Given all of this, we'll say that a language admits ML-style modules when we can choose a type theory such that its ML-style modules and ML-style functors form a category, we can embed that category in the language's original syntax, and:

  • there is an initial object (an empty signature)
  • there are subobjects (the LSP always holds)

Finally, we'll say that an ML-style package is a named collection of ML-style modules. Packages do not need to obey any compositional rules; they do not have type signatures.

For example, most flavors of ML admit ML-style modules, including SML, OCaml, and ATS. Haskell can do it with Backpack, and Racket can do it with units. Additionally, languages like ECMAScript and Java can be restricted to admit ML-style modules using their existing module systems.

Suppose that a programming language admits ML-style modules, but its ecosystem does not have ML-style packages. Which software engineering tasks — if any — are expensive or impossible without packages?

Best Answer

Modules and packages solve different problems, though they certainly overlap, and can be made nearly synonymous.

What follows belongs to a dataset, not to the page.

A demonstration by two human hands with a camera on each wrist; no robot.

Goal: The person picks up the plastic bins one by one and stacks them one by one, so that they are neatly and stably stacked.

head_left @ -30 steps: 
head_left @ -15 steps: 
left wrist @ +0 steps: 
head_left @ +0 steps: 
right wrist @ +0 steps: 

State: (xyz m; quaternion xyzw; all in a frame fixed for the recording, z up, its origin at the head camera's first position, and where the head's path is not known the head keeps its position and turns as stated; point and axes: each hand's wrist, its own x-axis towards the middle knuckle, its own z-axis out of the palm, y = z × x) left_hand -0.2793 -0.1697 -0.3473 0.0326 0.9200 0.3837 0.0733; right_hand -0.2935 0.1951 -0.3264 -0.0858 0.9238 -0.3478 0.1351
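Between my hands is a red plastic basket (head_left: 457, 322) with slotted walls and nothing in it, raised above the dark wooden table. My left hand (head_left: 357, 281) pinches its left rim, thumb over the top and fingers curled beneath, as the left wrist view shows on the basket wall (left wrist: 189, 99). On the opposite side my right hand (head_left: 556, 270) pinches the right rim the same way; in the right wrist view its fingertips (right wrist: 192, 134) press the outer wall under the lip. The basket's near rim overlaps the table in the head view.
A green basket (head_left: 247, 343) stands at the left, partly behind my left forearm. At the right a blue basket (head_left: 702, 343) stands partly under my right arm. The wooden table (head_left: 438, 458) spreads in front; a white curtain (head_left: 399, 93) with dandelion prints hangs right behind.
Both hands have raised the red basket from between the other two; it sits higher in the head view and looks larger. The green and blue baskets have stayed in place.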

  1. Packages provide a critical source of namespacing. Modules aren't guaranteed unique names, and even with the right combination of imports and exports, at some point you'd need disambiguation tools if you are drawing from two modules with the same name. If module names are made universally unique, you can begin to blur these two concepts.

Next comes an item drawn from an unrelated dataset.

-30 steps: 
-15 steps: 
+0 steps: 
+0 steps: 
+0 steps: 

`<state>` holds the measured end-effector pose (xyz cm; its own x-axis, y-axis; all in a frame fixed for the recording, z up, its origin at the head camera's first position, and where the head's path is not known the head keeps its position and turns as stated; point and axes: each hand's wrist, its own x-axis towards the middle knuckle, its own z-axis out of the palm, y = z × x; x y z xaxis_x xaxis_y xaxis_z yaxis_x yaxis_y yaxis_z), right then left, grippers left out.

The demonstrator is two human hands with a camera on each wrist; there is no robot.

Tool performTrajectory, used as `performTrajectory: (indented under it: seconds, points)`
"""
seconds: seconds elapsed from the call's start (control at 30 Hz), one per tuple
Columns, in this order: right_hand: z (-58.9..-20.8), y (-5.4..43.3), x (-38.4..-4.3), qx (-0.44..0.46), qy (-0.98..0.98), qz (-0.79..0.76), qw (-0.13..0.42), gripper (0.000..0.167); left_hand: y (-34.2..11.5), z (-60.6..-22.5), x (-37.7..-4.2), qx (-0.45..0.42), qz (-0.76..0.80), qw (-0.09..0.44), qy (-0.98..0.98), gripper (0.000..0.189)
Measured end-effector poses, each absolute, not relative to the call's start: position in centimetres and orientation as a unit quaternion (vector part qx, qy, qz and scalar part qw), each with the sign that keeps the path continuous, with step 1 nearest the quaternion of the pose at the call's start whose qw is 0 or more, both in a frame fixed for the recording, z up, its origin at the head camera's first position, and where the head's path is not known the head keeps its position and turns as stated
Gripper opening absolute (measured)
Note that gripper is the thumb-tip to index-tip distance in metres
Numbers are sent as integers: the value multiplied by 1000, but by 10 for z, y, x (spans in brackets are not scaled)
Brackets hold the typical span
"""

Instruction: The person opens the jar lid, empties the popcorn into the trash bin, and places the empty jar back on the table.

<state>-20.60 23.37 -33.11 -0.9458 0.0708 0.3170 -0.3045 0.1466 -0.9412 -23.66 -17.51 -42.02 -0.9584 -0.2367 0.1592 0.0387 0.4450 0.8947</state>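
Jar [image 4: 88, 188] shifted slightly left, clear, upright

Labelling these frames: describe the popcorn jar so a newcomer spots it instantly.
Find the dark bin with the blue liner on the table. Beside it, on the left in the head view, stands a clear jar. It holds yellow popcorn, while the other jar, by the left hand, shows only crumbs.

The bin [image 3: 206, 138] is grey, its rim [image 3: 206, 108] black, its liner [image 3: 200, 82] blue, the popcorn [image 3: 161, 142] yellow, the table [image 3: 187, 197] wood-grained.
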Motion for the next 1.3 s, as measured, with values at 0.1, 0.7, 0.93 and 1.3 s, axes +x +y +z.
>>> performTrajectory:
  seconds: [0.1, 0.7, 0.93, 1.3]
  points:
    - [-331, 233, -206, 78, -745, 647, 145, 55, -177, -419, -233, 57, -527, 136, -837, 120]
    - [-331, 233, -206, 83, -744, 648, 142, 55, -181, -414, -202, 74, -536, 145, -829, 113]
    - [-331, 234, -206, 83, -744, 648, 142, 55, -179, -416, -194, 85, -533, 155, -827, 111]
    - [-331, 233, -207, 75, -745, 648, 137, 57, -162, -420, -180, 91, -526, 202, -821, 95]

  2. Packages provide control of versioning. This becomes especially critical when multiple modules each depend on different versions of the same module (e.g. module A depends on C-0.8, B on C-1.2). A language's package management system must disambiguate and link modules to their intended targets. If modules carry optional version information in their names, you can begin to blur these two concepts.

  3. Packages provide control of sourcing. The location and method of requisition of a package is all tied up at the package level: do you pull it from GitHub? From a public package repository? From your company's private artifact store? This part of the problem could theoretically be dealt with at the module level, but it's increasingly noisy to do so. However, if there are tools to abstract away package requisition, you can indeed begin to blur these two concepts.

The primary place I've seen this expressed at the moment is in the Unison language - it makes a number of very unusual tradeoffs to get there, but in return you get unique global identifiers for code objects. I'm not sure if it can fully replicate ML modules, but it does solve the 'namespacing' and 'versioning' problems quite compactly. A similar concept may serve well in accomplishing your intended aims.